Les cours du sucre profitent d’un déficit record au niveau mondial
A 560 livres/t sur Londres, le prix du sucre a atteint un sommet historique depuis la création du contrat en 1983, et la hausse devrait se poursuivre
LES RECORDS récemment enregistrés par les cours du sucre, à 560 livres/t sur Londres, du jamais vu depuis la création du contrat en 1983, et 21,88 cents la livre à New York (un niveau atteint il y a vingt-huit ans), contrastent avec la mollesse observée sur les autres marchés agricoles. Si dans l’ensemble les prix se sont détendus cette année, ceux du sucre ont progressé de façon exponentielle depuis le début de la crise économique mondiale. Des difficultés climatiques et économiques expliquent cette tendance.
Sensibilité des fondamentaux
Malgré la crise, les consommations de sucre ont progressé de 1,9 % cette année, en recul par rapport aux progressions annuelles observées à plus long terme s’établissant aux alentours de 2,7%. Les pays émergents sont les moteurs de cette demande. L’Inde, dont les consommations progressent de 7,14 % en 2008/09 pour s’établir aux alentours des 22,5 Mt, participe à l’explosion des cours de l’or blanc. De plus, une forte chute des productions indiennes de sucre obligerait le pays à importer 2,7 Mt cette année et 5 Mt l’année prochaine. En septembre, les stocks indiens pourraient atteindre un niveau critique, inférieur aux trois mois de consommation, incitant le gouvernement indien à assouplir ses règles d’importations afin de permettre l’entrée de sucre raffiné. Au niveau mondial, les stocks s’établiraient à 20 Mt, avec un déficit de 8 Mt pour 2008/09, qui resterait de 5 Mt en 2009/10.

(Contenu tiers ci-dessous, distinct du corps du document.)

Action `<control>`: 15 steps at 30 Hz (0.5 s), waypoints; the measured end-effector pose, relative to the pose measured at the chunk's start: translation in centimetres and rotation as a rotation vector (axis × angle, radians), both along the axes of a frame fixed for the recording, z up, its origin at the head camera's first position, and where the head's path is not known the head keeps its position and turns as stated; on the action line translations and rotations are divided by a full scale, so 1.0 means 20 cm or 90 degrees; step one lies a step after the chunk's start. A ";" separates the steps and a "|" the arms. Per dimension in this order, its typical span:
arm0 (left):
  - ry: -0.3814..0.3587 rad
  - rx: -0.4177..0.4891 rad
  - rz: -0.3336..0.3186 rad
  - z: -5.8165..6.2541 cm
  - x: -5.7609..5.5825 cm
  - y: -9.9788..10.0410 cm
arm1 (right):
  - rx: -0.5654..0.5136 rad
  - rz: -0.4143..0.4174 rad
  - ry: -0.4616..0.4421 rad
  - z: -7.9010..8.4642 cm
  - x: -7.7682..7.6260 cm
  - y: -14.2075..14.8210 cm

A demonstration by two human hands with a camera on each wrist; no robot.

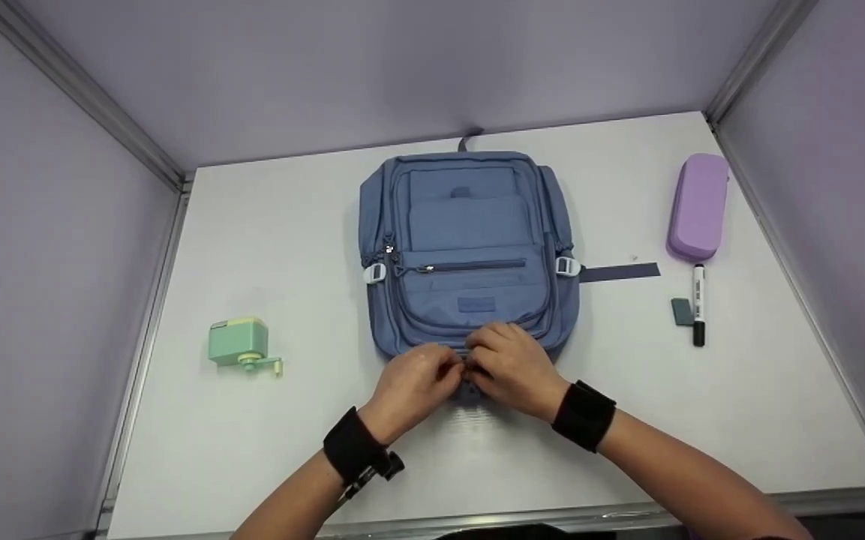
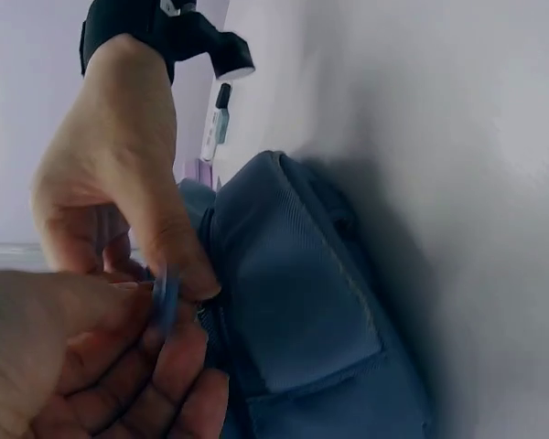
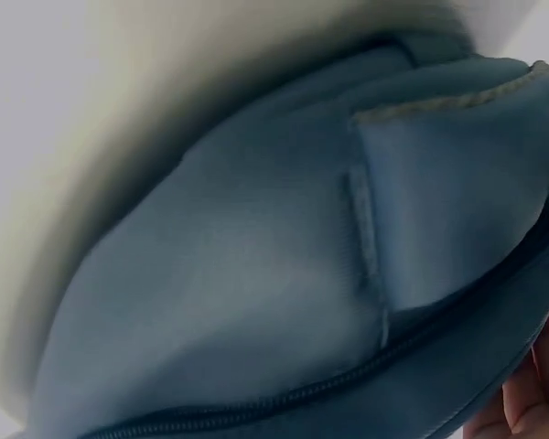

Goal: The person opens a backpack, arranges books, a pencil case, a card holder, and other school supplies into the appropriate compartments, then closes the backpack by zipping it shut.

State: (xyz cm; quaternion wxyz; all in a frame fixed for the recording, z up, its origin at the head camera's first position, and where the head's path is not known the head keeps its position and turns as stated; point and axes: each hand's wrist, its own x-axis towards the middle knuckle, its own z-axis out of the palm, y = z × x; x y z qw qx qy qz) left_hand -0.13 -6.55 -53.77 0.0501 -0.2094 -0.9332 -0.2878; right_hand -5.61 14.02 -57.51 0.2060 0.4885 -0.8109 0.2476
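Observation:
A blue backpack (image 1: pixel 470 225) lies front up on the table, its near end under both hands. My left hand (image 1: pixel 417 381) pinches a small blue zipper pull (image 2: pixel 165 302) at that end, fingers curled. Facing it, my right hand (image 1: pixel 511 367) grips the backpack's edge beside the zipper, thumb on the fabric; what lies under its fingertips is partly hidden. The two hands' fingertips meet in the head view. In the right wrist view, a dark zipper (image 3: pixel 329 389) runs along the bag's side, with some fingers (image 3: pixel 531 393) at the lower right.
A mint-green hand-crank sharpener (image 1: pixel 238 341) stands on the left. To the right lie a purple pencil case (image 1: pixel 700 206), a black-capped white marker (image 1: pixel 698 304) and a small dark green block (image 1: pixel 681 311). A dark strap (image 1: pixel 621 272) extends from the bag's right side. Panels enclose the table.

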 end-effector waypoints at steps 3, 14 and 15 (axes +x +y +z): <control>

Un climat atypique tend le marché
Selon l’Unica (Union des industriels de la canne à sucre brésiliens), des pluies abondantes en juin sur les régions du centre-sud du Brésil, où 88 % de la canne à sucre est produite, ont réduit le nombre de jours où le broyage est possible. Ceci décale l’arrivée des productions brésiliennes sur le marché, avec 33,23 Mt récoltées au mois de juin, une baisse de 0,74 % par rapport à la même période un an plus tôt. En Inde, deux des principales zones de cultures de la canne sont touchées par la sécheresse (cf. carte). Sur l’ensemble du pays les précipitations baissent de 19 % par rapport à la moyenne historique. Ceci impacte la production 2008/09 qui s’établit à 14,7 Mt, une baisse de 50 % par rapport à 2007/08. Les analystes estiment déjà la récolte indienne 2009/10 en baisse de 15 %, à 17 Mt, en raison de conditions toujours très sèches lors des mises en culture.
Impact du crédit “crunch”
Dès le début de la crise, les cours du sucre ont profité des effets du crédit “crunch”. En effet, la contraction des offres en crédits bancaires, dont les exploitations agricoles sont dépendantes, a eu un impact négatif sur les achats d’intrants ainsi que sur les surfaces mises en cultures. L’anticipation par les opérateurs d’une baisse des rendements moyens et des disponibiltés à terme ont fait s’envoler les cours du sucre. Une demande mondiale toujours croissante n’a fait que renforcer cette tendance. En Inde, deuxième producteur mondial, mais surtout premier consommateur, les surfaces dédiées à la canne à sucre seraient en baisse de 5 % sur 2008/09, à 4,15 Mha.
Au Brésil, premier producteur mondial, si les surfaces ont progressé de 6,2 % cette année pour s’établir à 8,646 Mha, les rendements moyens à l’hectare baissent de 0,4 %. Les taux de sucre sont aussi impactés négativement par de fortes pluies ainsi qu’une baisse de l’utilisation des intrants.
Malgré les prix, les consommations mondiales de sucre progressent cette année, alors que les productions reculent de 7 %, à 156,62 Mt. Les cours du sucre ont ainsi gagné 77,27 % à Londres depuis le premier janvier et 92,27 % à New York. Les fonds d’investissements opérant des prises de positions massives ne font qu’accentuer cette tendance en soutenant la demande. En Europe, les tensions sur le marché mondial relancent les exportations du sucre hors quotas, ce qui contracte les stocks et ne permet pas aux prix de se détendre.